CHAPITRE VI

Ils suivirent pendant deux jours les rivages de la mer Adriatique; mais cette mer ne produit point, du côté de la Romagne, l'effet de l'Océan, ni même de la Méditerranée; le chemin borde ses flots, et il y a du gazon sur ses rives: ce n'est pas ainsi qu'on se représente le redoutable empire des tempêtes. A Rimini et à Césène, on quitte la terre classique des événements de l'histoire romaine; et le dernier souvenir qui s'offre à la pensée, c'est le Rubicon traversé par César, lorsqu'il résolut de se rendre maître de Rome. Par un rapprochement singulier, non loin de ce Rubicon, on voit aujourd'hui la république de Saint-Marin, comme si ce dernier faible vestige de la liberté devait subsister à côté des lieux où la république du monde a été détruite. Depuis Ancône, on s'avance par degrés vers une contrée qui présente un aspect tout différent de celui de l'État ecclésiastique. Le Bolonais, la Lombardie, les environs de Ferrare et de Rovigo, sont remarquables par la beauté et la culture; ce n'est plus cette dévastation poétique qui annonçait l'approche de Rome et les événements terribles qui s'y sont passés. On quitte alors

Les pins, deuil de l'été, parure des hivers[16],

les cyprès conifères[17], images des obélisques, les montagnes et la mer. La nature, comme le voyageur, dit adieu par degrés aux rayons du Midi; d'abord les orangers ne croissent plus en plein air, ils sont remplacés par les oliviers, dont la verdure pâle et légère semble convenir aux bosquets qu'habitent les ombres dans l'Élysée; et, quelques lieues plus loin, les oliviers eux-mêmes disparaissent.

[16] Vers de M. de Sabran.

[17]

. . . . . . . et coniferi cupressi.

Virgile.

En entrant dans le Bolonais, on voit une plaine riante où les vignes, en forme de guirlandes, unissent les ormeaux entre eux; toute la campagne a l'air paré comme un jour de fête. Corinne se sentit émue par le contraste de sa disposition intérieure et de l'éclat resplendissant de la contrée qui frappait ses regards. «Ah! dit-elle à lord Nelvil en soupirant, la nature devrait-elle offrir ainsi tant d'images de bonheur aux amis qui peut-être vont se séparer!—Non, ils ne se sépareront pas, dit Oswald; chaque jour j'en ai moins la force. Votre inaltérable douceur joint encore le charme de l'habitude à la passion que vous inspirez. On est heureux avec vous, comme si vous n'étiez pas le génie le plus admirable, ou plutôt parce que vous l'êtes; car la supériorité véritable donne une parfaite bonté: on est content de soi, de la nature, des autres; quel sentiment amer pourrait-on éprouver?»

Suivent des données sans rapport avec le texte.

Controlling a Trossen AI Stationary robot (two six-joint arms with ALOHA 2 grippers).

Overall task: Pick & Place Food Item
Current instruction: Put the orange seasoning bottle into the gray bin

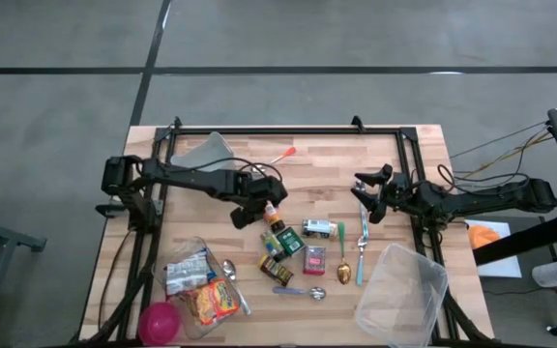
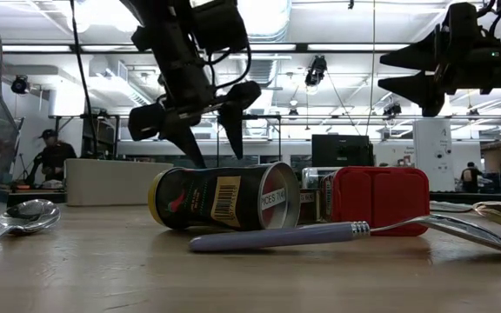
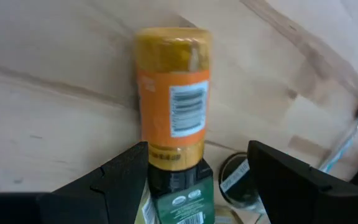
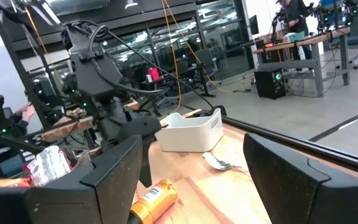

Ils arrivèrent ensemble à Ferrare, l'une des villes d'Italie les plus tristes; car elle est à la fois vaste et déserte; le peu d'habitants qu'on y trouve de loin en loin, dans les rues, marchent lentement, comme s'ils étaient assurés d'avoir du temps pour tout. On ne peut concevoir comment c'est dans ces mêmes lieux que la cour la plus brillante a existé, celle qui fut chantée par l'Arioste et le Tasse: on y montre encore des manuscrits de leurs propres mains et de celle de l'auteur du Pastor fido.

L'Arioste sut exister paisiblement au milieu d'une cour; mais l'on voit encore à Ferrare la maison où l'on osa renfermer le Tasse comme fou; et l'on ne peut lire sans attendrissement la foule de lettres où cet infortuné demande la mort qu'il a depuis si longtemps obtenue. Le Tasse avait cette organisation particulière du talent qui le rend si redoutable à ceux qui le possèdent: son imagination se retournait contre lui-même; il ne connaissait si bien tous les secrets de l'âme, il n'avait tant de pensées, que parce qu'il éprouvait beaucoup de peines. Celui qui n'a pas souffert, dit un prophète, que sait-il?

Corinne, à quelques égards, avait une manière d'être semblable: son esprit était plus gai, ses impressions plus variées, mais son imagination avait de même besoin d'être extrêmement ménagée; car, loin de la distraire de ses chagrins, elle en accroissait la puissance. Lord Nelvil se trompait en croyant, comme il le faisait souvent, que les facultés brillantes de Corinne pouvaient lui donner des moyens de bonheur indépendants de ses affections. Quand une personne de génie est douée d'une sensibilité véritable, ses chagrins se multiplient par ses facultés mêmes: elle fait des découvertes dans sa propre peine comme dans le reste de la nature; et, le malheur du cœur étant inépuisable, plus on a d'idées, mieux on le sent.